Ms Chinnock was deeply unhappy with the legal advice she received in 2001, describing herself in her evidence as "dumbfounded". Despite that concern, she chose not to take a second opinion and in doing so she effectively forfeited her claim. It was this choice (conscious in Ms Chinnock's case) which Jackson focussed on.

There was no change of circumstance, no new piece of information about the underlying clinical negligence claim that came to light in the intervening period. The only difference in 2009 was that Ms Chinnock was advised that the lawyers had been negligent. However the Act makes it clear that that piece of information was not one that Ms Chinnock needed in order to have knowledge in accordance with the Act.

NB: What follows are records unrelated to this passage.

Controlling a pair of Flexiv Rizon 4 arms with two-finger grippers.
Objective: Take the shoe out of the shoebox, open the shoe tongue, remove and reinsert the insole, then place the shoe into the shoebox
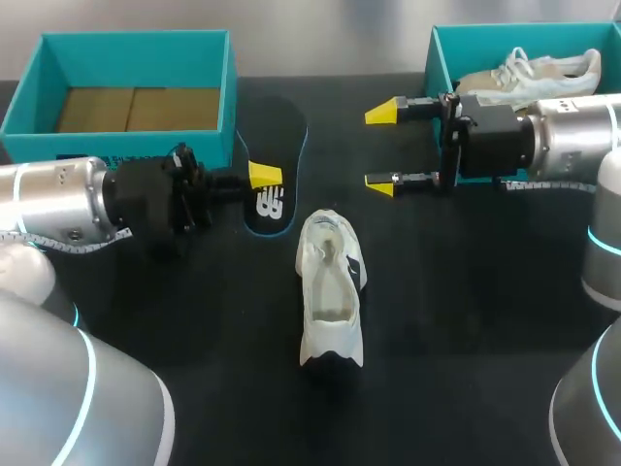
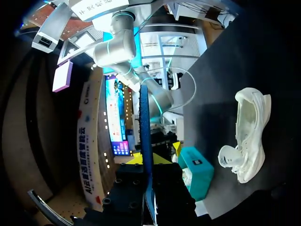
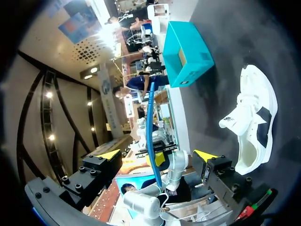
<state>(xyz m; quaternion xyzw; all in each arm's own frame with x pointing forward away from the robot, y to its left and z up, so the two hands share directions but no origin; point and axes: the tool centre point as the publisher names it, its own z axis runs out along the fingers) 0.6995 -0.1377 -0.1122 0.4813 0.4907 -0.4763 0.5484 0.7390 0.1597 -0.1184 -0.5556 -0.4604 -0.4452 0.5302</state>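
- My left gripper (image 1: 260, 178) clamped on insole (image 1: 281, 136); right gripper (image 1: 386, 146) spread, empty.
- Unheld shoe (image 1: 330, 291) at insole's 5 o'clock: reinserting may shove it or buckle insole.

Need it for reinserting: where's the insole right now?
Head view, left of middle: the insole is pinched in the left gripper, between the left shoebox and the white shoe.
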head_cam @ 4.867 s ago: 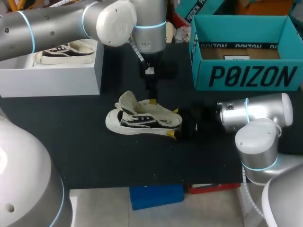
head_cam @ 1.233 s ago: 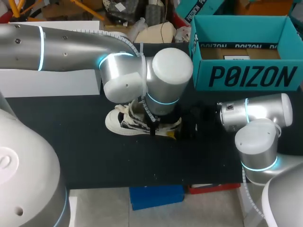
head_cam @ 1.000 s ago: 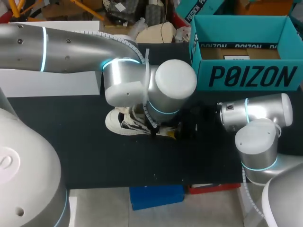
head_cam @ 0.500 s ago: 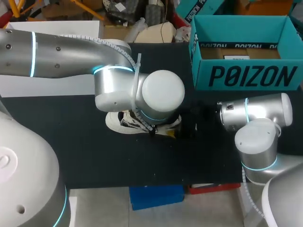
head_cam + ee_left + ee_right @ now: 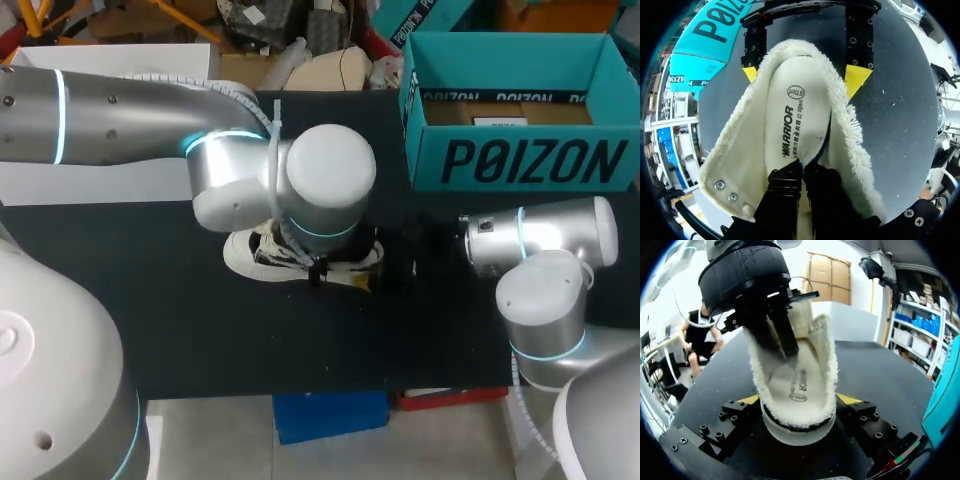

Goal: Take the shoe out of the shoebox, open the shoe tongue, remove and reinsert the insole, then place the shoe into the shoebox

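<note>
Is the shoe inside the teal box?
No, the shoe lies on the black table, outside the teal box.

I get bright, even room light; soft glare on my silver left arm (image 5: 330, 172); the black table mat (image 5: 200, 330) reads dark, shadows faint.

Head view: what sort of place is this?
Probably a robotics lab bench for shoe handling: left arm and right arm at a black table, a teal shoebox, the right claw gripping a fleece-lined shoe.
</note>
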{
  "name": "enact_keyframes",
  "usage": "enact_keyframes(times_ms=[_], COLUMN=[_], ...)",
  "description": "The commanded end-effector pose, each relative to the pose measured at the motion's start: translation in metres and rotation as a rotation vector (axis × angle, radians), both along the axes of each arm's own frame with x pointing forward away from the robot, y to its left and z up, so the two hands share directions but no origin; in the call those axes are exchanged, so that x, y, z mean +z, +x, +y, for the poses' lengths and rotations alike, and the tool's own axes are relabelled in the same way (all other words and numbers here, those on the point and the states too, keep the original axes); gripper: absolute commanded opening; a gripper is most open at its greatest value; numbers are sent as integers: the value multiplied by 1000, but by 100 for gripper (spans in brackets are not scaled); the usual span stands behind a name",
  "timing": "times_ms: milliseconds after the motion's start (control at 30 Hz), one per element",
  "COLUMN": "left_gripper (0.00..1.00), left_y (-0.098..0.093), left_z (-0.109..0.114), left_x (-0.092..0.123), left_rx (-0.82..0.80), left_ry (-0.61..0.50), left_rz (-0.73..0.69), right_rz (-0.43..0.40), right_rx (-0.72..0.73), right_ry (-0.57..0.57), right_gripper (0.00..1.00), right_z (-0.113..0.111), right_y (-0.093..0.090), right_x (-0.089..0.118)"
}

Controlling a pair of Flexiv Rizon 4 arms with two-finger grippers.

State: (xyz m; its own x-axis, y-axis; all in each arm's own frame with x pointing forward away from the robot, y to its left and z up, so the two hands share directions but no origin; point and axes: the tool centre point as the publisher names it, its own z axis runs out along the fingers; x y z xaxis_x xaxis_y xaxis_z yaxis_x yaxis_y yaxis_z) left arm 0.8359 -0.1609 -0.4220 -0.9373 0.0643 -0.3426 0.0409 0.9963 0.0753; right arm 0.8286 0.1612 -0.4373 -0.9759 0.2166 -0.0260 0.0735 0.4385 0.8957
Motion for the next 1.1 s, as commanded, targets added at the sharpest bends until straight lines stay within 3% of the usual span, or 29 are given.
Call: enact_keyframes(times_ms=[33,500,833,1100], left_gripper=[0,0,0,0], left_y=[49,20,-4,-2], left_z=[11,4,-18,-10], left_x=[-102,-48,-11,10], left_rx=[-31,19,10,42], left_ry=[-15,-115,-88,-145], left_rz=[80,315,295,314], right_rz=[1,1,1,1], right_rx=[-1,-1,-1,-1], right_ry=[-3,-3,-3,-3], right_gripper=[0,0,0,0], right_z=[0,0,0,0], right_y=[0,0,0,0], right_x=[-1,-1,-1,-1])
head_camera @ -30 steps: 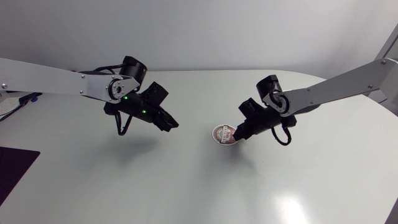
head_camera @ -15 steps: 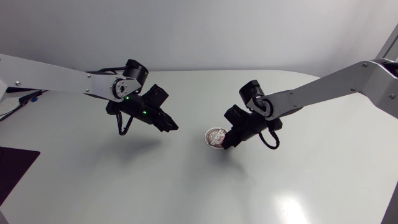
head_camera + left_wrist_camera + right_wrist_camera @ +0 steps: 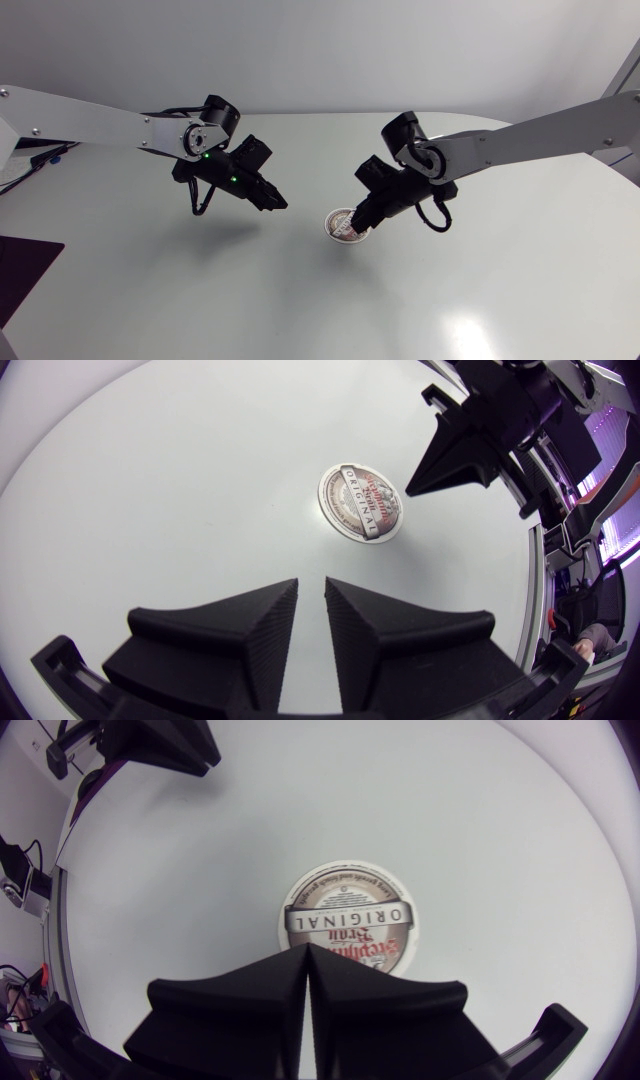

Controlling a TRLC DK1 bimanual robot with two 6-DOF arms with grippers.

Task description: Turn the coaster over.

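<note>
White table point(image 3: 500, 290), round coaster point(image 3: 345, 898) with red print and grey banner, at fully narrowed right tool point(image 3: 307, 949).

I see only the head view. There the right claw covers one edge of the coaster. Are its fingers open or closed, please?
Observer: Closed. In the right wrist view the right claw has both fingers pressed together with nothing between them, and their tip is over the edge of the round printed cardboard coaster.
Operator: Is the coaster already lifted?
Observer: No. In the left wrist view it looks flat on the white table, printed side up.
Operator: And the left claw?
Observer: The left claw has a narrow gap between its fingers with nothing in it. The coaster lies ahead of it, apart.
</note>
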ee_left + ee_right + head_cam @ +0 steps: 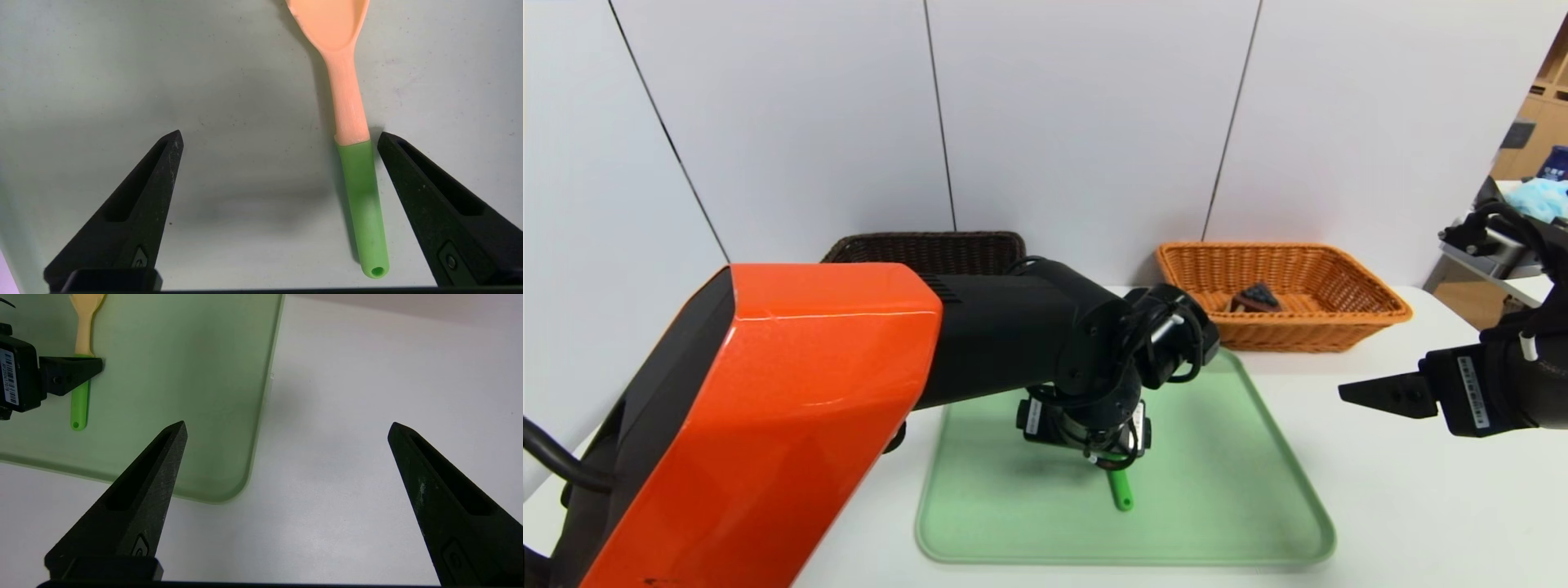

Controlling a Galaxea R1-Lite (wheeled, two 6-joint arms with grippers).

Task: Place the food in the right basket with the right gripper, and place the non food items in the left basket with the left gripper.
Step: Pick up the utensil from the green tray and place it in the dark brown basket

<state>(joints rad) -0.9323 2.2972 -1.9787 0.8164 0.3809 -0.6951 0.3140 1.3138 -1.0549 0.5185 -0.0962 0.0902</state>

There can be no doubt that this interpretation of s14A, consistent with cases that have gone before, does seem somewhat unfair to individuals particularly in the context of a professional negligence claim. If an individual seeks professional advice and is advised that they have no claim, surely they should not be required to get a second opinion simply to reiterate that the initial advice was right?

Relying on Forbes Jackson was confident that this choice was all that was needed. In fact Ms Chinnock made his decision even easier because she clearly had concerns about what she was advised and was surprised by that advice. In those circumstances it is easier to see that she made a conscious choice not to obtain a second opinion. It would also appear fair given that choice that she should not be able to change her mind several years later and seek to bring a claim against the lawyers out of time.

The concern must be where the choice is unconscious and the potential claimant is still prevented from bringing a claim where it discovers that it had a claim against its advisors after the 6 year limitation period has expired.

Conclusion

Section 14A of the Limitation Act is notorious for its harshness and conflicting sections. It has always been difficult to decipher and interpret. Case law continues to provide guidance but each case has to be carefully examined on its facts.

Whilst this latest decision may give comfort to professionals as it continues to make it clear that it can be difficult for individuals to take advantage of the extended limitation period, it is clear that the section itself continues to cause uncertainty. The Court of Appeal Judges all agreed in this case that the claim was time barred but they did not all agree on the question of constructive knowledge (which definitely appears to have been the most understandable decision) – Lord Justice Roth felt that the Judge at first instance was correct and that Ms Chinnock had actual knowledge.

The case bears reading just to consider the difference in approach and the application of this complex statute to the detailed facts of this case. It makes it clear that attempts by potential claimants to rely on section 14A should be very closely scrutinised before being accepted.